最後に、あなたの召しが魅力的ではないとか、他の人と比べて劣るように見える場合でも、不満に思ってはいけません。また試練の渦中で、異常な心理状況になり、“今こそ違う方向へ動くべき時だ"と思える時も気をつけてください。置かれている場所で成長し、主がどのように働いてくださるのかを、期待して待ち望みましょう。

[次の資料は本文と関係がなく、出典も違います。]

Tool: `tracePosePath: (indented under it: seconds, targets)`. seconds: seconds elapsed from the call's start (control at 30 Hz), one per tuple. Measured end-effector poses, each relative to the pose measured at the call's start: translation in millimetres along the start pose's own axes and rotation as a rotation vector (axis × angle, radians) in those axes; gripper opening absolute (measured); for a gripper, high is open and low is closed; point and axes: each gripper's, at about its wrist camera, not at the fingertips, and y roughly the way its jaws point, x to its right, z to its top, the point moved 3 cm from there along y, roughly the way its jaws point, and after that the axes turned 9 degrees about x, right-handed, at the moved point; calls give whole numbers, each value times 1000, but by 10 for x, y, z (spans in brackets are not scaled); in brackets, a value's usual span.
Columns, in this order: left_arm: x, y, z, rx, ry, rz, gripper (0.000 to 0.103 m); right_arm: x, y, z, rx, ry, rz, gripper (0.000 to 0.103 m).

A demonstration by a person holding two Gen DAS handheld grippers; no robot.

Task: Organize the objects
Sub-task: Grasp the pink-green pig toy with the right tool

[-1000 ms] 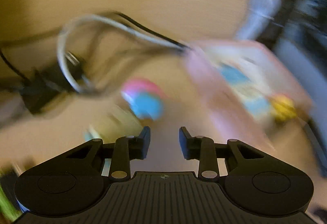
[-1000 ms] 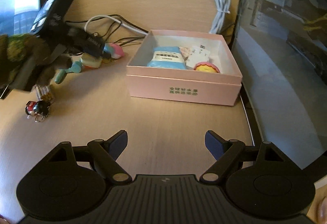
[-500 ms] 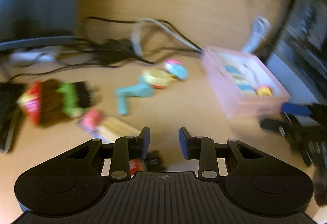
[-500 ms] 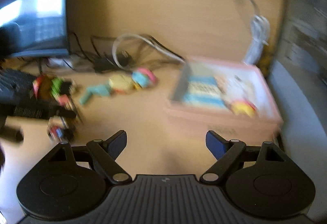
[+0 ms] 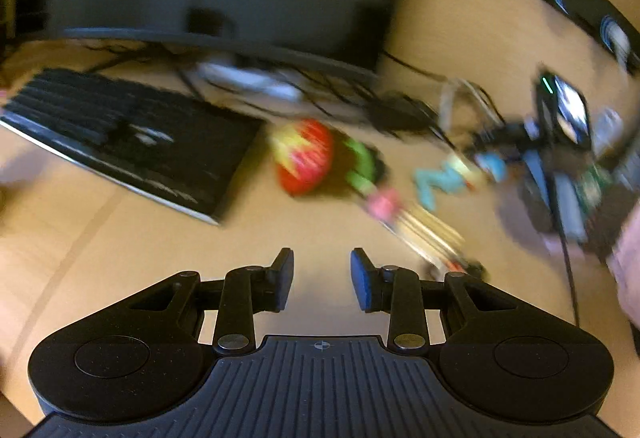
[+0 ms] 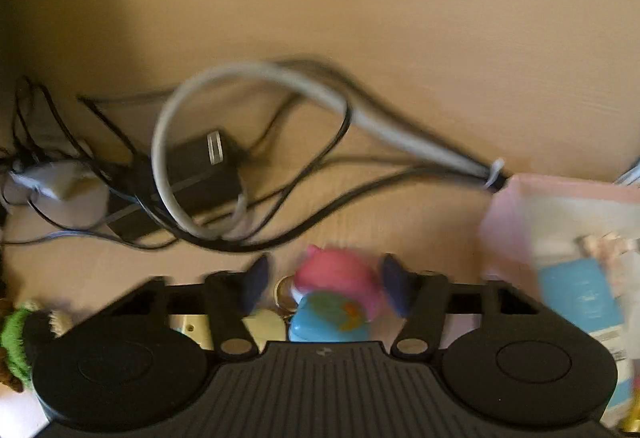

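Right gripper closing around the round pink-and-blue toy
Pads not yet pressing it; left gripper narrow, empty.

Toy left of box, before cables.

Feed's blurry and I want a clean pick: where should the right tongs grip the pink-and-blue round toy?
Grip the pink-and-blue round toy across its pink upper dome, coming from above. It already sits between the closing right tongs, and the dome bulges widest there.
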Motion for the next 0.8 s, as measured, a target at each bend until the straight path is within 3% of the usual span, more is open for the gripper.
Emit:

第2コリント11章の24節から27節には、パウロが直面しなければならなかった試練の数々が記載されています。「ユダヤ人から三十九のむちを受けたことが五度、むちで打たれたことが三度、石で打たれたことが一度、難船したことが三度あり、一昼夜、海上を漂ったこともあります。幾度も旅をし、川の難、盗賊の難、同国民から受ける難、異邦人から受ける難、都市の難、荒野の難、海上の難、にせ兄弟の難に会い、労し苦しみ、たびたび眠られぬ夜を過ごし、飢え渇き、しばしば食べ物もなく、寒さに凍え、裸でいたこともありました。」

すべては主の栄光のためです。だからこそ、これらの苦境をパウロは耐えることができたのです。

あなたの召しは何でしょう

もっともっと、主イエスのようになる。
イエスをあなたの救い主、そして主権者とする。
あなたの歩みから偶像を取り除く。
あなたとその証しを壊そうとする地獄の力に立ち向かう。
神と人との前にバランスのとれた、聖書的な人生を生きる。
日々あなたへの主のみ心を知ろうと努める。

  1. そこにみことぱとの一致があるか
  2. 霊において確かにそれが自分への導きだというしるしと平安、そして確信があるか
  3. この時で良いのか。すべての状況が混乱なく進んでいるか

あなたが置かれた場所で成長を重ねていく。これらすべてを短く言い表すなら、私たちは全員が主を知り、主をあらわすために召されているのです!